### Supplied records
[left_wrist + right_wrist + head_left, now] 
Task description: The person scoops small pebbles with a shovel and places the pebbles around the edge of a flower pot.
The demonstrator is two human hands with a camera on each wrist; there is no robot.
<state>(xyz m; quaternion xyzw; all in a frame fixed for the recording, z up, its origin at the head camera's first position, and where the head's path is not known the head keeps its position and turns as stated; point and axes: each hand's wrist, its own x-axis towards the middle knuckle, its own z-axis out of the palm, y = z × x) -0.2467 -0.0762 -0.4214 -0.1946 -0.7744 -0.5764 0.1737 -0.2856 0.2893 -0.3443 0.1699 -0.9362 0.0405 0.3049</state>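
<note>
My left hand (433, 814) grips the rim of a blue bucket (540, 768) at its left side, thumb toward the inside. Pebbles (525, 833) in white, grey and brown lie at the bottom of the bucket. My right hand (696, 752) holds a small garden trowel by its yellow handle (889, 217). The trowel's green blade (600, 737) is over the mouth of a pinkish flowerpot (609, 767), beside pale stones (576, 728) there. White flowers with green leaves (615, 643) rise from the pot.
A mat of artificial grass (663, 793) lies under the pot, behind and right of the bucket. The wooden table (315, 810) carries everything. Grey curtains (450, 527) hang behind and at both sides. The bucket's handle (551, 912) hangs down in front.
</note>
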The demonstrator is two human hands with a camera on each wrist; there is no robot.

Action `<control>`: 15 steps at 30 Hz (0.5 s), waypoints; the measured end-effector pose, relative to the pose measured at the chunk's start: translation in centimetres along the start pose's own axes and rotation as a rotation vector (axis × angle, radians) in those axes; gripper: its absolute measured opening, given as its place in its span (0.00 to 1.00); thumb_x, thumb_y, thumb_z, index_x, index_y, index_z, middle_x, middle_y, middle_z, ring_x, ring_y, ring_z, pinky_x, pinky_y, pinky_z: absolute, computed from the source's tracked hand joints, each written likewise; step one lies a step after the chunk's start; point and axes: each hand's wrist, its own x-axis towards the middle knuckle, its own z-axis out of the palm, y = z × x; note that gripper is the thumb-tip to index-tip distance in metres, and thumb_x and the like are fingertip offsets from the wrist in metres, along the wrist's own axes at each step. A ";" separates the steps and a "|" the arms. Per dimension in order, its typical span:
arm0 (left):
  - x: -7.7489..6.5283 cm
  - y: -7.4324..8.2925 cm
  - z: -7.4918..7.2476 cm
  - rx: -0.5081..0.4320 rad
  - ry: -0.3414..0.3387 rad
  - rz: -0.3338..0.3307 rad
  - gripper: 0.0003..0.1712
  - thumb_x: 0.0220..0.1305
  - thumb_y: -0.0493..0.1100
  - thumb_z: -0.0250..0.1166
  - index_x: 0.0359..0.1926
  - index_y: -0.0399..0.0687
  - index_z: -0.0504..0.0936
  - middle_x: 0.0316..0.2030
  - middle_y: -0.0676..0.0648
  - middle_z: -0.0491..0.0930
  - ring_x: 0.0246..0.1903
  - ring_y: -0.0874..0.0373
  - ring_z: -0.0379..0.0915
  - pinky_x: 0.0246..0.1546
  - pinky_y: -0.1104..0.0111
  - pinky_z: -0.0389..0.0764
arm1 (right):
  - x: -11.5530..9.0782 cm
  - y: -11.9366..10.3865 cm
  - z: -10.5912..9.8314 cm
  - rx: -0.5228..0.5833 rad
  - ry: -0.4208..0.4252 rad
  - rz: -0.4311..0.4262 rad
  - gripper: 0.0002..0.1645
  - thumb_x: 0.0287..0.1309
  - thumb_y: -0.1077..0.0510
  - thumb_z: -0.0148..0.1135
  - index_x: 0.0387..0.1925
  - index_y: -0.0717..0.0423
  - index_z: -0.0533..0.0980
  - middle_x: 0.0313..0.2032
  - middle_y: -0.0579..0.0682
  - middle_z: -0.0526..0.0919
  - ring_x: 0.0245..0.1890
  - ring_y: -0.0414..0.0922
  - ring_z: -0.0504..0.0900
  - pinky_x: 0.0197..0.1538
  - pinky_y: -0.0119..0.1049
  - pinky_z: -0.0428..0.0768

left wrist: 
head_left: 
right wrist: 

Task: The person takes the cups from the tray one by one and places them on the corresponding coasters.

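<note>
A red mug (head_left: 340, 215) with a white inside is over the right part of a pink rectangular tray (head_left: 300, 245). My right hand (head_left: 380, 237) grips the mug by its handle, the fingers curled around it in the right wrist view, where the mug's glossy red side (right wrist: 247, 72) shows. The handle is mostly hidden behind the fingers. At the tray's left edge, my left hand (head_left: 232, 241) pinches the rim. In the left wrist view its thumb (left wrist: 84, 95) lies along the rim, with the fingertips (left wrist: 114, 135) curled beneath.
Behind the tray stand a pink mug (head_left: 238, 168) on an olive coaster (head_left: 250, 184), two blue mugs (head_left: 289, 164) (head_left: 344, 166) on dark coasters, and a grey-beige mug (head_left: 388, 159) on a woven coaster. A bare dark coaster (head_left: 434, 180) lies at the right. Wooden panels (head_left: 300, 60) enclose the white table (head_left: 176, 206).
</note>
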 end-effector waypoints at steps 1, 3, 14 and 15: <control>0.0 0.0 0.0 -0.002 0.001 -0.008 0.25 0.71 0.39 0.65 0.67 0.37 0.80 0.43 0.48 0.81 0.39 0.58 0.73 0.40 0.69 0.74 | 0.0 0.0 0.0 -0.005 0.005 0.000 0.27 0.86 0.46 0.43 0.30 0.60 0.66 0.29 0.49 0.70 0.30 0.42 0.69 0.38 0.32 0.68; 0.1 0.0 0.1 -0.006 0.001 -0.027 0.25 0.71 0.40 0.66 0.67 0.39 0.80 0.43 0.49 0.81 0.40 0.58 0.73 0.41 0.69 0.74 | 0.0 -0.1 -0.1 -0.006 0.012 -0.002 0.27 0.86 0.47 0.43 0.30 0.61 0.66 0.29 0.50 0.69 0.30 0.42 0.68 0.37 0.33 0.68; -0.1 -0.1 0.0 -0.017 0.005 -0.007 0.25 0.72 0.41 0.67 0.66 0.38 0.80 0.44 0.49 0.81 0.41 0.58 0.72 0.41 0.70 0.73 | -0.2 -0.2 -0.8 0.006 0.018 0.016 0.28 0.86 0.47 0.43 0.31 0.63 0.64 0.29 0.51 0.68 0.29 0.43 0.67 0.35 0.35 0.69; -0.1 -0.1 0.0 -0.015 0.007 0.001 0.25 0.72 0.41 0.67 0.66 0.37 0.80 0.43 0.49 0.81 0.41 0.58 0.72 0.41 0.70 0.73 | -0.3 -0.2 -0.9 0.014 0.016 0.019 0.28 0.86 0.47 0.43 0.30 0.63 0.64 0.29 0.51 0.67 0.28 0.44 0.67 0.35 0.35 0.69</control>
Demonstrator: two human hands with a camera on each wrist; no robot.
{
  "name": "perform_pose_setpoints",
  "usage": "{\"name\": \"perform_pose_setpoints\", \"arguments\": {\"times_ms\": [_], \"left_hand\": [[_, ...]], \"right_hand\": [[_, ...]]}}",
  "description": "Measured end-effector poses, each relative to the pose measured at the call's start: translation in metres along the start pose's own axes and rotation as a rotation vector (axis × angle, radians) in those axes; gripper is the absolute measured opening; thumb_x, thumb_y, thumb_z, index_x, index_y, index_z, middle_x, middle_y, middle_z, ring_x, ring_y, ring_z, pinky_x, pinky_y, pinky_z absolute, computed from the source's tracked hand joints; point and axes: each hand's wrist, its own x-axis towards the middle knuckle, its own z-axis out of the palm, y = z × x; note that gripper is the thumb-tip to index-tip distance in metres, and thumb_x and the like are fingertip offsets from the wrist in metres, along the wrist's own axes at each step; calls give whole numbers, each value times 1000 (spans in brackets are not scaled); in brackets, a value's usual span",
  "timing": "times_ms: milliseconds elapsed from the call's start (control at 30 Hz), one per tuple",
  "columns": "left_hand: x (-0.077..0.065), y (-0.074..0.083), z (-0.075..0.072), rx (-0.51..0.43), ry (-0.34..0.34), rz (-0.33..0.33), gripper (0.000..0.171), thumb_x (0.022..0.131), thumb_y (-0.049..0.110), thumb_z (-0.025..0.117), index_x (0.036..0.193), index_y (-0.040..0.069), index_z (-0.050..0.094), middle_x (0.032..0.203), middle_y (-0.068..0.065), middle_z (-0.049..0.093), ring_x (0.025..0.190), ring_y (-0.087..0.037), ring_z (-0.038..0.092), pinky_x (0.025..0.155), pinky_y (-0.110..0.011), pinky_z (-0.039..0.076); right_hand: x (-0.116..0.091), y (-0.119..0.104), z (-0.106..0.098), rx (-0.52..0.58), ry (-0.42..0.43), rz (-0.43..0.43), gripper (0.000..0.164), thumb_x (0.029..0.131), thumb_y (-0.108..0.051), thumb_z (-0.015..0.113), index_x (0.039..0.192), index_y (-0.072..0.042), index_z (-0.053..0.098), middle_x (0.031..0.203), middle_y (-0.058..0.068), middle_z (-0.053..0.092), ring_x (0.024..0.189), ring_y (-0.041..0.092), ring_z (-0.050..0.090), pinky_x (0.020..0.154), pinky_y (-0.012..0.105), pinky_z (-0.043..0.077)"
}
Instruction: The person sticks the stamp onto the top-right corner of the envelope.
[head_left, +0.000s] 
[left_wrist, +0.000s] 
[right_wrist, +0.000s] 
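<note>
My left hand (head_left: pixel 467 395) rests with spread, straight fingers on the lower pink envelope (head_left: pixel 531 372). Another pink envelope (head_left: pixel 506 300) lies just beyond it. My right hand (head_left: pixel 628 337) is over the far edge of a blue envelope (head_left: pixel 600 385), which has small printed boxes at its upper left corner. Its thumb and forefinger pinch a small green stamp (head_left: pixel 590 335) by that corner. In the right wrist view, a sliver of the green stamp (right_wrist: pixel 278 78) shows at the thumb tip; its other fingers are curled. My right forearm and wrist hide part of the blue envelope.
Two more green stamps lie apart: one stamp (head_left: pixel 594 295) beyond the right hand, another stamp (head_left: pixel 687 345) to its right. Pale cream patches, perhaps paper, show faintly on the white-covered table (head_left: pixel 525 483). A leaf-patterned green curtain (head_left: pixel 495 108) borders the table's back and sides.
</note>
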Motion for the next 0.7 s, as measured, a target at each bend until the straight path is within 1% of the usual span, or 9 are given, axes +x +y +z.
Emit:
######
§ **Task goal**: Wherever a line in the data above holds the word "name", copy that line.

§ **Result**:
  "name": "perform_pose_setpoints",
  "usage": "{\"name\": \"perform_pose_setpoints\", \"arguments\": {\"times_ms\": [_], \"left_hand\": [[_, ...]], \"right_hand\": [[_, ...]]}}",

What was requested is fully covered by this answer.